De performance van goud

Academisch bewijs dat bijna vijf decennia beslaat, onthult de daadwerkelijke prestaties van goud met brute duidelijkheid.

Tussen 1975 en 2022 leverden aandelen en goud sterk verschillende resultaten:

Figuur 1. De groei van € 1,- sinds maart 1975 tot en met augustus 2025. Bron: Returns 2.0. 

De lange termijn laat zien dat een belegging van € 1,- in aandelen is gegroeid tot een waarde van € 84,66. Een belegging in goud is gegroeid tot € 13,44.

Goud leverde de laagste rendementen terwijl het het hoogste neerwaartse risico droeg.

De Sortino-ratio meet de voor risico gecorrigeerde prestaties — hoeveel rendement u verdient per eenheid neerwaarts risico. Goud is afschuwelijk inefficiënt in het genereren van rendementen in verhouding tot zijn risico. Het komt niet eens in de buurt.

De analyse verder terug in de tijd uitbreiden helpt niet. Tussen 1836 en 2011 bedroeg de gemiddelde reële prijsverandering van goud in de Verenigde Staten ongeveer 1,1% per jaar, met een volatiliteit van meer dan 13%. De correlatie van goud met het bbp en de consumptiegroei? Verwaarloosbaar.

Tijdens economische rampen waren de rendementen van goud gemiddeld slechts iets hoger, en vaak negatief. De reële prijsstijging van goud was negatief in meer dan de helft van de onderzochte rampperiodes (Barro & Misra, 2016).

De conclusie uit dit langetermijnbewijs is ondubbelzinnig. Omdat goud geen bescherming biedt tegen macro-economische dalingen, zou het verwachte reële rendement dicht bij de risicovrije rente moeten liggen. Het verdient geen premie voor de risico’s die het met zich meebrengt.

De Dimson-Marsh-Staunton-database, die wereldwijde investeringsrendementen sinds 1900 bijhoudt, vertelt hetzelfde verhaal. Over 125 jaar leverden wereldwijde aandelen een reëel jaarlijks rendement van 5,2%, obligaties 1,7% en schatkistpapier 0,5%. Goud, gevolgd sinds 1972 toen het vrij verhandelbaar werd, is volatiel geweest en heeft in vergelijking daarmee slechte reële rendementen opgeleverd (Dimson, Marsh, & Staunton, 2025).

Over bijna vijf decennia aan moderne data heeft goud de laagste rendementen gegenereerd, het hoogste risico gedragen en de slechtste efficiëntie getoond. Elke metriek wijst in dezelfde richting. Maar de reputatie van goud rust niet op het leveren van rendementen. Het rust op het zijn van een “veilige haven” in turbulente tijden, een opslag van waarde wanneer al het andere daalt.

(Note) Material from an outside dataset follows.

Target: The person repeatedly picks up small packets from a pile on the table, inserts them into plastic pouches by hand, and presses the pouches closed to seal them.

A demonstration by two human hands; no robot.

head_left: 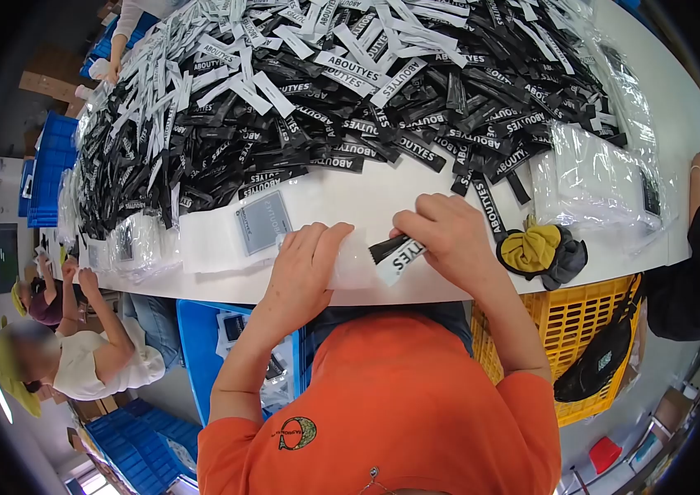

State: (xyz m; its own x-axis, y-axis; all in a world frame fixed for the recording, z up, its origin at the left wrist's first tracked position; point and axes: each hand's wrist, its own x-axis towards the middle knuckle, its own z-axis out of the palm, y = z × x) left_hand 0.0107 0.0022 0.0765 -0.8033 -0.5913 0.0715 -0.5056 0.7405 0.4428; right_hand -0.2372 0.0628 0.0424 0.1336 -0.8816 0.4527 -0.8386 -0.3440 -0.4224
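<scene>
My right hand (pixel 447 241) is closed on a black and a white printed stick packet (pixel 399 262), which slant down to the left from its fingers. My left hand (pixel 307 262) pinches a translucent plastic bag (pixel 352 262) at the table's near edge, its thumb and fingers pointing right. Left of that hand lies a frosted bag with a grey printed panel (pixel 264 224). A large heap of black and white stick packets (pixel 342 99) covers the table beyond both hands. How far the bag's mouth is spread is hard to make out.
Stacks of clear bags (pixel 597 177) lie at the right, near a yellow and grey scrunchie (pixel 541 252). Below the table edge stand a blue bin (pixel 193 338) and a yellow crate (pixel 568 318) with a black pouch. Other people work at the left and right.
</scene>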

De ‘veilige haven’ die er geen is

Tussen 2006 en 2022 noteerde de iShares Gold Trust ETF (IAU) een jaarlijkse standaarddeviatie van 17,2%. De Vanguard 500 Index Investor Fund (VFINX) over dezelfde periode? 15,6%.

Goud was volatieler dan de S&P 500.

Over deze periode van 17 jaar kende goud een maximale daling van bijna 43%. Academische onderzoekers die dit bewijs bestudeerden, concludeerden botweg: “Veilige havens ervaren geen verliezen van die omvang.”

De financiële crisis van 2007-2009 onthult de inconsistente eigenschappen van goud als veilige haven. Onderzoek naar deze periode wees uit dat goud tijdens de crisis in een significant deel van de observaties als veilige haven fungeerde — 76% in 2008 en 65% in 2009 — wat suggereert dat het enige bescherming bood toen aandelen daalden. Dit beschermende effect was echter noch universeel, noch permanent, en de timing van het veilige haven-gedrag van goud varieerde aanzienlijk (Ciner, Gurdgiev, & Lucey, 2013).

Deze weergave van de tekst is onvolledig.